Each line of the material below is to be checked for "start"; the number of matching lines is the only output expected.

* _Data_:
# # # # # # #
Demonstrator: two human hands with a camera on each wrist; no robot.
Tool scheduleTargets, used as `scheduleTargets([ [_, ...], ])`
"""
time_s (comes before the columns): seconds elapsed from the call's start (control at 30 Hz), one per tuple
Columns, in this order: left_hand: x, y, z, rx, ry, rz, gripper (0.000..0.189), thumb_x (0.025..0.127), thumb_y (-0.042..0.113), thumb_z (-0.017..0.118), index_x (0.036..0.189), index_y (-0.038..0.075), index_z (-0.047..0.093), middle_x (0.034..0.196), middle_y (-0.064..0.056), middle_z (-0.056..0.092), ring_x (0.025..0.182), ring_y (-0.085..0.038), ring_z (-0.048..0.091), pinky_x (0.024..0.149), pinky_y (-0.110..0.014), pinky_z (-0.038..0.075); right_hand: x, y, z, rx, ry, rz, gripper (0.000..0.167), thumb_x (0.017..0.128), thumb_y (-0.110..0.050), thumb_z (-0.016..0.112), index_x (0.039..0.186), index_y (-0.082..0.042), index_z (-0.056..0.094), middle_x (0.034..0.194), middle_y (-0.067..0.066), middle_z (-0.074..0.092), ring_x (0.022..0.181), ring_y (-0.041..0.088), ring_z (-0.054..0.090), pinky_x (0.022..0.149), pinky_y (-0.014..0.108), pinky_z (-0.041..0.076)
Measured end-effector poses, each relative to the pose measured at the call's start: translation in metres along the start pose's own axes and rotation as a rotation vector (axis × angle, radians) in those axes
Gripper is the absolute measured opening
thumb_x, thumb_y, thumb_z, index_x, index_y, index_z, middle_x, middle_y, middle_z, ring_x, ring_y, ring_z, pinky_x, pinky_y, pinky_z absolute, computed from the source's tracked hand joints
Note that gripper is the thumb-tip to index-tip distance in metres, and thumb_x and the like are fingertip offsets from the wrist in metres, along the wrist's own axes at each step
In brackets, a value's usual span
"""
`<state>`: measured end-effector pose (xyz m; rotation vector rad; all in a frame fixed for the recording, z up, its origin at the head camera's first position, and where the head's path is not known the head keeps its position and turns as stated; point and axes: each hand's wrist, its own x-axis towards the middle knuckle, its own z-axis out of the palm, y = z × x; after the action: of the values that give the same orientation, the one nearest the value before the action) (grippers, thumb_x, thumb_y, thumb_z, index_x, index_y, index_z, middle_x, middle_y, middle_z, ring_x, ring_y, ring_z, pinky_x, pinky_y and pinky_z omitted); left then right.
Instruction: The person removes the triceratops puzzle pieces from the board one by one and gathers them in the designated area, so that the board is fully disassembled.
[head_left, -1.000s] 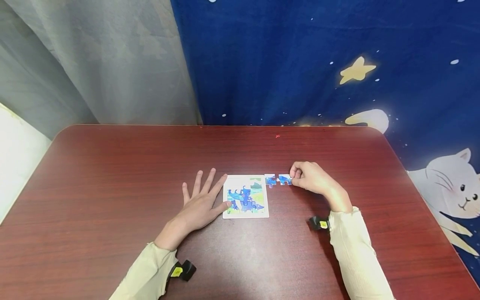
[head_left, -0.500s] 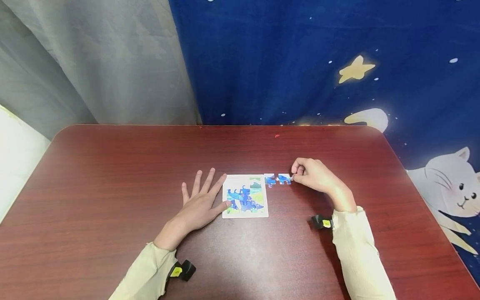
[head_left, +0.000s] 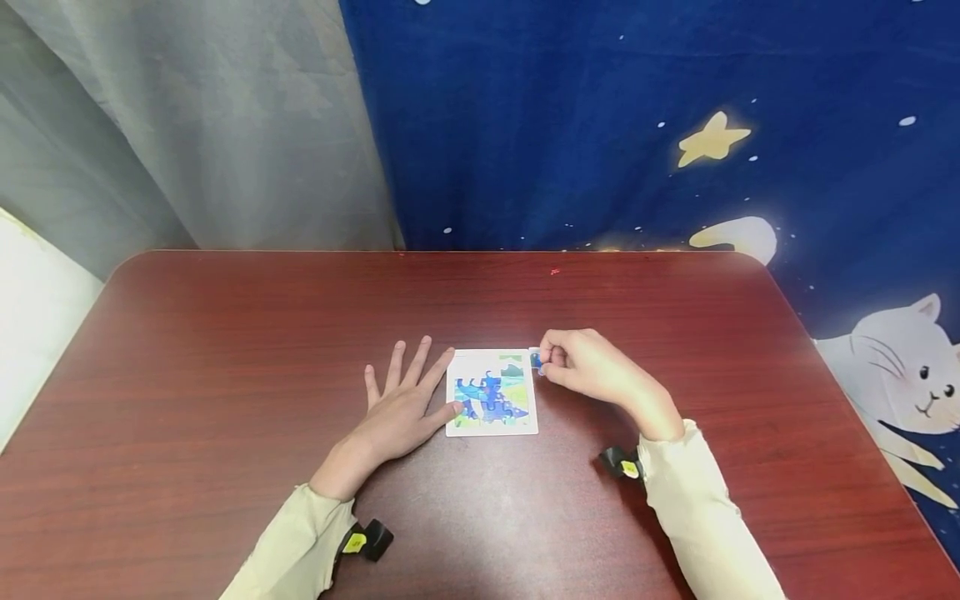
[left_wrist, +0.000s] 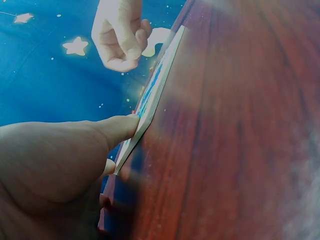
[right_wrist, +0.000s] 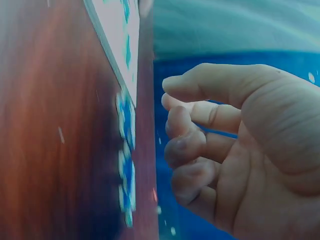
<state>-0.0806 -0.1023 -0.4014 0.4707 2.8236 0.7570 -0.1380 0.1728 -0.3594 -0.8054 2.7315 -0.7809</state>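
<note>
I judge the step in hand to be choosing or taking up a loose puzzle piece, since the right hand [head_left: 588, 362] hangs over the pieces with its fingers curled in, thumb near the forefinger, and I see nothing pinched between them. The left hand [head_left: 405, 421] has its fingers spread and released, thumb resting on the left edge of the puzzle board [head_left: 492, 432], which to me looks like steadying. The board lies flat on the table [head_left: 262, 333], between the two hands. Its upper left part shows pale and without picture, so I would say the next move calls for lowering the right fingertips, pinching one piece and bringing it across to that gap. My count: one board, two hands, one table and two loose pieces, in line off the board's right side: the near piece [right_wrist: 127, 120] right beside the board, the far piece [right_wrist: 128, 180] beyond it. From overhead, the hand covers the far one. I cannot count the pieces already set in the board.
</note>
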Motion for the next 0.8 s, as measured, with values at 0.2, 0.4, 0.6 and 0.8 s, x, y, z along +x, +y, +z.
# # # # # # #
* _Exercise result_:
2